但裴虞只是僵硬地站着,三人喊了好一阵都没反应,这里又是墓地总觉得阴森得很,正着急着,裴虞忽然又低低自语道:“子西这是……在等我。”
三人面面相觑,不解其意。
“黄肠题凑。”裴虞指着四面的窄道,又心痛又后悔,半晌道,“他在等黄肠题凑……等朕给他赐下黄肠题凑。
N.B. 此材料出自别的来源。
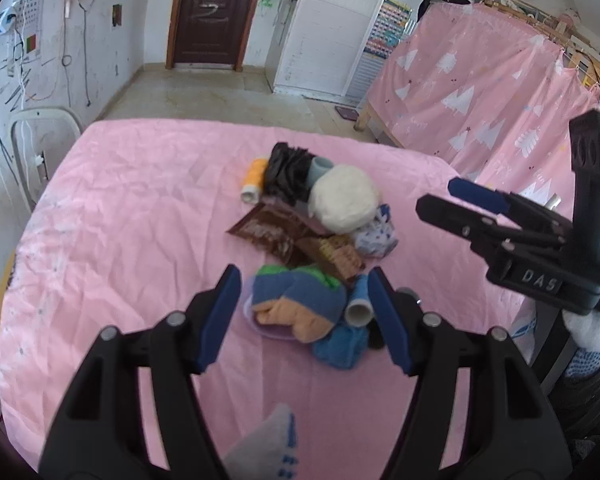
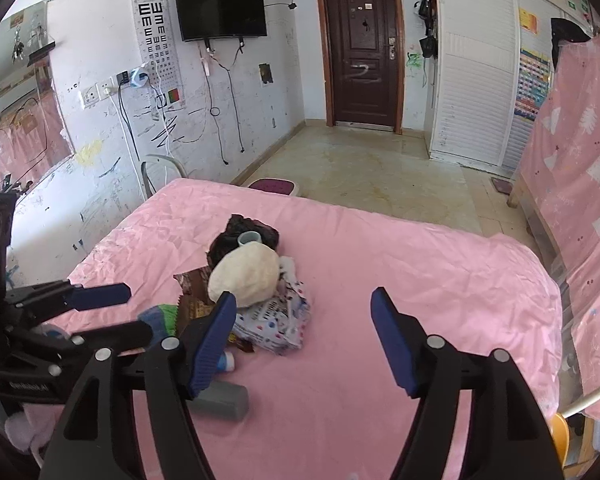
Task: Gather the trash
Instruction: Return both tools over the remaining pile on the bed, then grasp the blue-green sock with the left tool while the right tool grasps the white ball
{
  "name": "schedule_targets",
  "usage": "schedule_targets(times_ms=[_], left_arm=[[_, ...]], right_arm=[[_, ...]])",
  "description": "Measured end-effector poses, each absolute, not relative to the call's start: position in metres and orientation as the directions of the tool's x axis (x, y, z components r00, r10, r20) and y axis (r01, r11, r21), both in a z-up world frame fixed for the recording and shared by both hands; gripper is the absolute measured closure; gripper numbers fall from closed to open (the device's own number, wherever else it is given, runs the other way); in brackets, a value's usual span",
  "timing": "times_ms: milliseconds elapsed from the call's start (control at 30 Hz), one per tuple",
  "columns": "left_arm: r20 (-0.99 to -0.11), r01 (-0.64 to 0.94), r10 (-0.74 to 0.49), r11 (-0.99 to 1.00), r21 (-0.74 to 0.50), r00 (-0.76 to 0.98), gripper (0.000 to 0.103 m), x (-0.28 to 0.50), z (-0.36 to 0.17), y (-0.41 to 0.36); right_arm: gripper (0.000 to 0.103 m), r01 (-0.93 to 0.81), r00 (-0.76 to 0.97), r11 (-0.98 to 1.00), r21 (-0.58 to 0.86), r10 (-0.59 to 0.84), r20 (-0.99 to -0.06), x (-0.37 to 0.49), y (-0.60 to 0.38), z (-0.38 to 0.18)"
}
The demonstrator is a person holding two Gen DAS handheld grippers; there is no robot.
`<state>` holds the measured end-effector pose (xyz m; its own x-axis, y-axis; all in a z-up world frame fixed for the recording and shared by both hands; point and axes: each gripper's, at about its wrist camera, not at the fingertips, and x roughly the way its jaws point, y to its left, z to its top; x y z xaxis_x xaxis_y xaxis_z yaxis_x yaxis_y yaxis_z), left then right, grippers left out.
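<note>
The trash pile [image 1: 316,232] lies mid-desk [image 1: 140,208] on pink cloth, just ahead of the left tongs [image 1: 302,312], whose jaws stand apart, empty; the right tongs [image 2: 304,340], also apart, hover beside it; brown wrappers [image 1: 268,232], a white wad [image 1: 344,198], black bag [image 1: 286,172]; lower items overlap, hard to separate.

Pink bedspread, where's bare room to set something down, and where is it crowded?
The pink bedspread lies bare right of the polka-dot bag, out to the bed's far and right edges. It is also bare left of the brown wrapper. The middle is crowded, from the black bag to the striped sock.
</note>
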<state>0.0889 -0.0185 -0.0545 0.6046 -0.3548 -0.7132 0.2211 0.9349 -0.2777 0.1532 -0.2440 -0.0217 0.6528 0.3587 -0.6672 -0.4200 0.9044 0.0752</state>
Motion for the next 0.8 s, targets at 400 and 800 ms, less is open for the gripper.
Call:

”
“题凑”是天都的一种葬式,而“黄肠题凑”以柏木为材摆在椁室四周,一般是帝王使用,除此只有帝王妻妾和特许的人才能用此种仪制,他曾给季蕴赐下这种葬仪。
他是他最亲近的人,若重添玉牒,那他也应该有这样的待遇,裴子西一直死认这点,所以一直觉得裴虞也会给他赐下这些,这才在椁室里留了摆放“黄肠”的地方,这样等着,他死时都未安心。
从生等到死,生等圣旨,死等礼制。
他一直在等。
这一刻,这样的“等”让裴虞悲痛欲绝,到邑安来这一遭他好像把裴子西这五年所有煎熬与心痛,都一点点尝遍了,他不敢说谁更痛苦,此刻他痛彻心扉浑不欲生,但他依旧感受不到裴子西当时有多痛。
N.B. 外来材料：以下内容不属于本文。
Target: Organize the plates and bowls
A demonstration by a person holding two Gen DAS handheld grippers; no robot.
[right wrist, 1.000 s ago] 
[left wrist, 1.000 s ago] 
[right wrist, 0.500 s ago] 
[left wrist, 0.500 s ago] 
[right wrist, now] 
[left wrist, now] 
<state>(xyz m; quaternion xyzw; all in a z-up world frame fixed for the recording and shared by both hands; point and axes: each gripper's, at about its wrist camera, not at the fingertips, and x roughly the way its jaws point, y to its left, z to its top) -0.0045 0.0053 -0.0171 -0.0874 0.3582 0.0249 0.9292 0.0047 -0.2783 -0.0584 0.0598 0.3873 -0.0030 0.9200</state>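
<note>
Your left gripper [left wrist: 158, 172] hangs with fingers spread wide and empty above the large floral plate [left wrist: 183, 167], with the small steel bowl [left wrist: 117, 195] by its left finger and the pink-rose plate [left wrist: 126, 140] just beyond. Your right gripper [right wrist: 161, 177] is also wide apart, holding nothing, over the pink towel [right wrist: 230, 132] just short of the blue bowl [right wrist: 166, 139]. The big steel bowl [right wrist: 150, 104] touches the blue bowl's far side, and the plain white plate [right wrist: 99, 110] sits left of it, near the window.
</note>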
所有人都没有说话,或许他们懂了一层,那一层是裴虞哀痛的万一。
裴虞缓缓地看着这空白的四条窄道,心想或许不止于此。
还有更痛的。
黄肠题凑对裴子西来说有更深更多的意义。
比如他一直在等裴虞恢复他的爵位,再将他的名字重新添到玉牒——黄肠题凑如此一般,代表着裴虞对他身份的承认,承认他是他的至亲之人。
那么,既然子西这么在意他的认同的态度,连死后都在等,就算是他知道了自己的身世,也不会有异心吧?裴虞现在有一万个理由去相信这一点。
那他……真的知道自己是前朝皇子吗?裴虞开始怀疑,怀疑自己当年的猜测……
但是他竟不敢去深想,不敢直视事实,事实就是他当年甚至都没有勇气亲口问他一句,你真的恨我吗?恨我是你杀父仇人的后嗣?
这才是,最痛的。
*
——后记。
裴子西的棺椁移葬入皇陵之后的很多年,裴虞还是经常想起当年邑安的事。
他再也没有为谁赐下过黄肠题凑,裴子西是最后一人。
深秋的时候他病了一场,醒来想起一首诗。
山水万重书断绝,念君怜我梦相闻。
我今因病魂颠倒,唯梦闲人不梦君。*
他到底没有梦到裴子西,这么多年一次也没有,每每醒来惆怅心涩,他是不是还在怪自己?